:: EXERCISE REQUIREMENTS ::
Copy out exactly the lines below that run from the one holding "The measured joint" to the one holding "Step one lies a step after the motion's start", keeping both of those lines and no others.

^^^^^^^^

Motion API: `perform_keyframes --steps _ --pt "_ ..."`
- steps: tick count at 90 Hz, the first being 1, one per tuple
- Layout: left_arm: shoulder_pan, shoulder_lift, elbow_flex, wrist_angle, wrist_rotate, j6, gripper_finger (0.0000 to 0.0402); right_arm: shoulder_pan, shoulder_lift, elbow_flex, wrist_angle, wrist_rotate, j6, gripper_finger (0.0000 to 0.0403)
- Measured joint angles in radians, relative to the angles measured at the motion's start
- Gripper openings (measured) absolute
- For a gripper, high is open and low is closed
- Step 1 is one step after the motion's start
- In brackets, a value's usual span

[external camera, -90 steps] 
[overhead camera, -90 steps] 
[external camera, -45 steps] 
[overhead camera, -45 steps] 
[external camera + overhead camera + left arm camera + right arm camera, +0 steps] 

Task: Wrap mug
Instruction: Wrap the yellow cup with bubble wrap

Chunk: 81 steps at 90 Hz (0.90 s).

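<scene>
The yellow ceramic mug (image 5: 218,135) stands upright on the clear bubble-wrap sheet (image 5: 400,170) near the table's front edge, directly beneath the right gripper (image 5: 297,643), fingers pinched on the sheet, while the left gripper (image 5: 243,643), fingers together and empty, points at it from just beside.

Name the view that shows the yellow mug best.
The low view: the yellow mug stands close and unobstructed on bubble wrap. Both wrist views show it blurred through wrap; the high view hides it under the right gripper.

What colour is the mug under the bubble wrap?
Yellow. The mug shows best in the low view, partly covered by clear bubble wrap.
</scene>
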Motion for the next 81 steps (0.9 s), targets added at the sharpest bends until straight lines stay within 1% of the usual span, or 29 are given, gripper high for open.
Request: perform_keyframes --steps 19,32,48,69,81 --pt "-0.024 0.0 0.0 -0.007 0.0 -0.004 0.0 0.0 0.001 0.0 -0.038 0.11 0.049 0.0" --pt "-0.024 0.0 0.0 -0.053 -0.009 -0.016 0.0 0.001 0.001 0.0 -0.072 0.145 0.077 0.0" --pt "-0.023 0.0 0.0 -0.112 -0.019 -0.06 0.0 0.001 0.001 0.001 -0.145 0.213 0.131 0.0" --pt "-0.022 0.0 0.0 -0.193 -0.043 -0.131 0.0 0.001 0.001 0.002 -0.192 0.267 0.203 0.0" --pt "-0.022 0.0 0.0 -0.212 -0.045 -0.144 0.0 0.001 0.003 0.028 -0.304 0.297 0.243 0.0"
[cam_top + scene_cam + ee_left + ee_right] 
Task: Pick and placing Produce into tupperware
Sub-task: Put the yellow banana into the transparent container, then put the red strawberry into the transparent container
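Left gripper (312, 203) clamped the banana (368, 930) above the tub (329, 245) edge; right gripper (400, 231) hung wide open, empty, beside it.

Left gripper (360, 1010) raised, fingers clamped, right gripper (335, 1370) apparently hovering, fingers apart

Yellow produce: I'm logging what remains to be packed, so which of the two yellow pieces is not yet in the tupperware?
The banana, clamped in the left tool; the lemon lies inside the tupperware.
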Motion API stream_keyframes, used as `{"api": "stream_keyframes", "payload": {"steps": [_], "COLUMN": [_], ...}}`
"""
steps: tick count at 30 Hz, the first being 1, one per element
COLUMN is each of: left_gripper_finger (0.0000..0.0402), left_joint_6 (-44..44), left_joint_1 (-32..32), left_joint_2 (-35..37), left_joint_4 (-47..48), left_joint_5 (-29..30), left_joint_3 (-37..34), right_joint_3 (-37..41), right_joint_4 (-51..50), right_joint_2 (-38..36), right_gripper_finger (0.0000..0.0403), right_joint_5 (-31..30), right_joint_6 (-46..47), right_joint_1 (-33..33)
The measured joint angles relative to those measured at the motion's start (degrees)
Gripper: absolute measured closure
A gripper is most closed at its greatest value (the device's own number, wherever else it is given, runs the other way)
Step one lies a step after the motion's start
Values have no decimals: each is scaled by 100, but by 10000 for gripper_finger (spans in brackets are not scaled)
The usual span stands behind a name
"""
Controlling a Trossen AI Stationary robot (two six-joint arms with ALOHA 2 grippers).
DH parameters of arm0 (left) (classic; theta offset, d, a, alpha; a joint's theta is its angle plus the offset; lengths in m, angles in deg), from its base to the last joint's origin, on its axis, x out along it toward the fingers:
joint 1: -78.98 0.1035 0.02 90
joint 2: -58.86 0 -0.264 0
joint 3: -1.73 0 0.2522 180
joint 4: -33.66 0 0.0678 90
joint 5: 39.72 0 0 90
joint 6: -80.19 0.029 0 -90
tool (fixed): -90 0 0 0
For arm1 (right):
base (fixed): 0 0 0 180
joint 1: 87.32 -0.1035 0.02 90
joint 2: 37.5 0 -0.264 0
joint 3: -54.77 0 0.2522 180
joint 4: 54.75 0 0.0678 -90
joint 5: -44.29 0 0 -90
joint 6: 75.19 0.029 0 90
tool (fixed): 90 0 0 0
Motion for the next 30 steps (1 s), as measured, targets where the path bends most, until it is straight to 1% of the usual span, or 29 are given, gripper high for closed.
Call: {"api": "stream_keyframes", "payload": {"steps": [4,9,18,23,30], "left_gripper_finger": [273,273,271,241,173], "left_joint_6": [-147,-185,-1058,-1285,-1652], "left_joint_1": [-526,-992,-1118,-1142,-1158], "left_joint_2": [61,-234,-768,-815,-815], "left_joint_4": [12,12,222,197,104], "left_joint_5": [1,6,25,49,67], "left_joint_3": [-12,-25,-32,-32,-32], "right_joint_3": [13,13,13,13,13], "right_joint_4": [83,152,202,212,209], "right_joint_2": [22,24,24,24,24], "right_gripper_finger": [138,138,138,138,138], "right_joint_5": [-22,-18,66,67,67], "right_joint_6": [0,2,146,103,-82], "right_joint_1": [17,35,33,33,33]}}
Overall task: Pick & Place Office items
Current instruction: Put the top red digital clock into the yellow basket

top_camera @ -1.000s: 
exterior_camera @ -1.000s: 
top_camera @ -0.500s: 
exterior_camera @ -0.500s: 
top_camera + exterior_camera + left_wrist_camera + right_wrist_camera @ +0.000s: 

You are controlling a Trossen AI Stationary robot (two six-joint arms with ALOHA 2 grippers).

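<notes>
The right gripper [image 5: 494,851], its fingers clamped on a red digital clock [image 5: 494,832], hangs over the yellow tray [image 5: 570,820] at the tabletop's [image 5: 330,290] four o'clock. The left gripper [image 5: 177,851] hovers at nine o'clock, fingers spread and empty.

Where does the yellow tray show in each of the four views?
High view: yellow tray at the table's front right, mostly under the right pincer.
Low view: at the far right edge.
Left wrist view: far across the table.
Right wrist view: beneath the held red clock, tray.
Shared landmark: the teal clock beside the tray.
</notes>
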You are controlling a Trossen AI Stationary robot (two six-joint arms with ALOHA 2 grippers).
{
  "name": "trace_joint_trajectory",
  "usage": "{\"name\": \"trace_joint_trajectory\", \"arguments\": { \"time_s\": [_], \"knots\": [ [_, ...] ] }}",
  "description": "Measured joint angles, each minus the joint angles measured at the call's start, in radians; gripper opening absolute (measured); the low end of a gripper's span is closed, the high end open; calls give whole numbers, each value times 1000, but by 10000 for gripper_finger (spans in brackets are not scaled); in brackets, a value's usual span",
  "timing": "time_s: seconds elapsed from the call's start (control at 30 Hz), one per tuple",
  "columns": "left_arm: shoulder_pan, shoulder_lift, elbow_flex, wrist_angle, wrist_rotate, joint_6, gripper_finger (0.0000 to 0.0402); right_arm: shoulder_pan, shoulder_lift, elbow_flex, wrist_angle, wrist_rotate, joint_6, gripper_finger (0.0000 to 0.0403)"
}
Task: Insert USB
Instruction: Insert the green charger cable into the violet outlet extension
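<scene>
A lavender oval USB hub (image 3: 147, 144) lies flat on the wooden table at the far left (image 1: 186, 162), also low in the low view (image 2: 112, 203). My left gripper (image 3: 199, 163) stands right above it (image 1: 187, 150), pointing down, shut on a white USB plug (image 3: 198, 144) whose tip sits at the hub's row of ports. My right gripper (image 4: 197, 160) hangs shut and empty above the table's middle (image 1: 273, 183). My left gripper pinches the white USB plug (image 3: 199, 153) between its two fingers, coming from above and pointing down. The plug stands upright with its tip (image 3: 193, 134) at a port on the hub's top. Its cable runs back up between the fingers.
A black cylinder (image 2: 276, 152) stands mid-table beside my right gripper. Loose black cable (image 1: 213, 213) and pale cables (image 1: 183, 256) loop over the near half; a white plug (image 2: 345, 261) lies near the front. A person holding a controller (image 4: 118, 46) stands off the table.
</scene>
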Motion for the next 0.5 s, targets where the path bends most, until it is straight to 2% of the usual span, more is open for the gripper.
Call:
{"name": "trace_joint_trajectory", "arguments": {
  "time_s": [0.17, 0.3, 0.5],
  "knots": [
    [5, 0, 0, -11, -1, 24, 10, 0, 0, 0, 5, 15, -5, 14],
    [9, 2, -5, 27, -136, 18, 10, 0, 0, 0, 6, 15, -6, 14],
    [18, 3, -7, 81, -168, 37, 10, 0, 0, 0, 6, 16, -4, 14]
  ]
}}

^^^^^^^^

:: ANSWER TO THIS TASK ::
The measured joint angles relative to those measured at the motion's start (degrees)
Gripper: absolute measured closure
A gripper is most closed at its greatest value (the device's own number, wherever else it is given, runs the other way)
Step one lies a step after the motion's start

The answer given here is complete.